Age related retinoschisis is a degenerative process occurring in the retina, beginning at the inner front part of the eye nearest the iris. This area slowly enlarges becoming filled with a viscous (thick) substance, filling up like a balloon.

This process advances until the involved retina is completely separated into two degenerated layers, severing the neuronal elements and resulting in complete and permanent loss of all visual function in the involved area (i.e. a blind spot).


Degenerative retinoschisis has a prevalence of 3.7% among patients over age 10, and of 7% among those over 40 years of age. Two forms have been described. One form designated flat (or typical) was thought to be a milder form, versus the other form designated bullous (or reticular, balloon-like), thought to be more severe. It is, however, impossible to differentiate these types of lesions into these categories reliably.

Clinically, degenerative retinoschisis usually presents as a peripheral, smoothly elevated lesion, with a uniformly convex posterior border. It appears as a “water blister” on the retina. The surface of the lesion may show whitened blood vessels, or areas of small whitish flecks called Gunn’s dots. Retinal breaks, as seen in the above photograph, may eventually appear in the outer layer in around 15% of involved patients. Breaks in the outer layer may be of any size, but frequently are huge, and are usually seen to have a prominent whitish rolled border.

It has been long known that these retinal breaks occur in as many as 11% of affected eyes and may be associated with retinal detachment.
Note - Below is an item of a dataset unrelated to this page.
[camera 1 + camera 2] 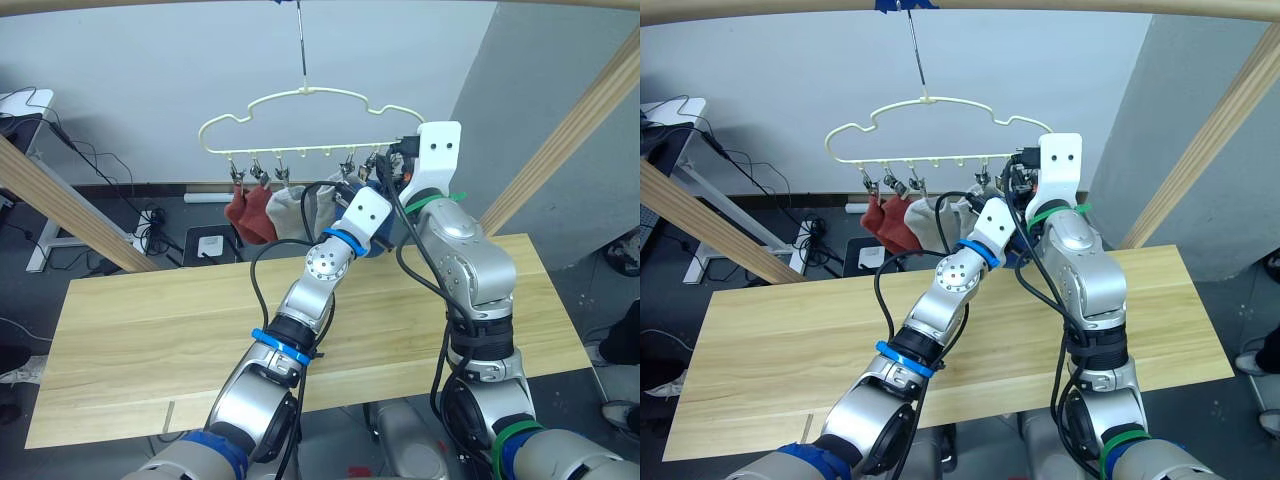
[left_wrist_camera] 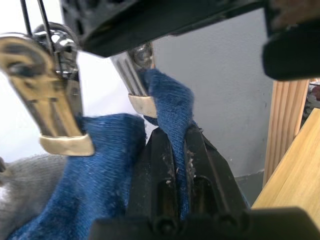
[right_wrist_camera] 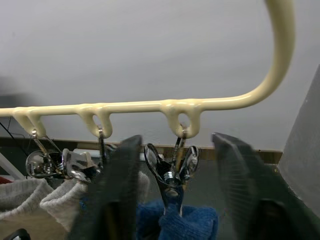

It has been reported that a schisis-detachment occurs in around 8% of patients with retinoschisis, as opposed to the frequency of retinal detachment in the natural population of 0.05% (or 1 in 2000) patients.

In almost all cases of degenerative retinoschisis (at least 99%), the disease produces no symptoms. Therefore, most existing cases are never discovered. Its presence usually comes to light only when the patient consults their optometrist because of other symptoms, such as those related to a posterior vitreous detachment (PVD). Actual progression of the retinoschisis to involve the macula is exceedingly rare.

Patients with retinoschisis should be followed every 6 to 12 months if no symptoms are reported. However, they should be examined promptly if any change is noted. Patients with retinoschisis should be educated about the signs and symptoms of retinal detachment. Patients need to understand that delaying the reporting of the sudden appearance of flashes of light, floaters, sparkles of light, or shadows, can seriously increase the risk of permanent vision decrease or loss.

Treatment of retinoschisis should only be considered in cases of symptomatic, progressive retinal detachment. It has never been shown that prophylactic treatment statistically preserves vision or prevents complications in cases of degenerative retinoschisis.